The rise of this aesthetic of this dissociative feminist has a lasting impact on the minds of young girls especially. According to the American Society for Nutrition, eating disorders are on the rise. In an article published in April 2019, Marie Galmiche et al., write that the commonality of eating disorders “increased over the study period from 3.5% for the 2000–2006 period to 7.8% for the 2013–2018 period.” These behaviors got worse during the pandemic. In a study done by the CDC, it was found that eating disorders, specifically among teenage girls, increased two-fold during the pandemic. When we glorify hating our bodies and hating ourselves, young and impressionable minds will latch onto it. The pandemic saw an increase in the use of social media, and it’s only simply to see that there is possibly a link between increased social media use and eating disorders.

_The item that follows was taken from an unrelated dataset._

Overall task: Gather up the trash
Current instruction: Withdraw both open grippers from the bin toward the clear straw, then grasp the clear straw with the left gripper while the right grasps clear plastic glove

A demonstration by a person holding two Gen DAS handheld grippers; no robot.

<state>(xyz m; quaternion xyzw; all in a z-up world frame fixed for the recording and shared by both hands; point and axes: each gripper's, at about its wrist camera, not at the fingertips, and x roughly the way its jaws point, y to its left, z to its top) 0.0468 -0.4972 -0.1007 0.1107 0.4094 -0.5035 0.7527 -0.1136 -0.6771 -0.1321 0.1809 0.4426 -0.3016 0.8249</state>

Ultimately, you don’t have to be the bitchy cool girl. It’s okay to be kind. Self-punishment is exhausting and if the world is going to punish us regardless, there’s no need to punish yourself alongside it. The masochistic flaunting of female self-hatred does not benefit any of us. As women, we’re so used to thinking we’re all in on this huge trend about being an insane woman, or a sick woman, but isn’t that exhausting? We don’t all have to be the main character from My Year of Rest and Relaxation, nor do we need to be the next Fleabag, nor the next Effy Stonem. Rather than that, I find myself looking towards characters and women who love the world with their whole hearts. I want to be like Mary Oliver, who loved the world and everything within it. I want to be like Anne Shirley, who is so grateful, so loving, and so kind. I want to be like Sophie Hatter, who learns to love the world and herself. I will no longer be in my Fleabag era, and I refuse to be a woman deranged. I will love this world. I implore you to do the same.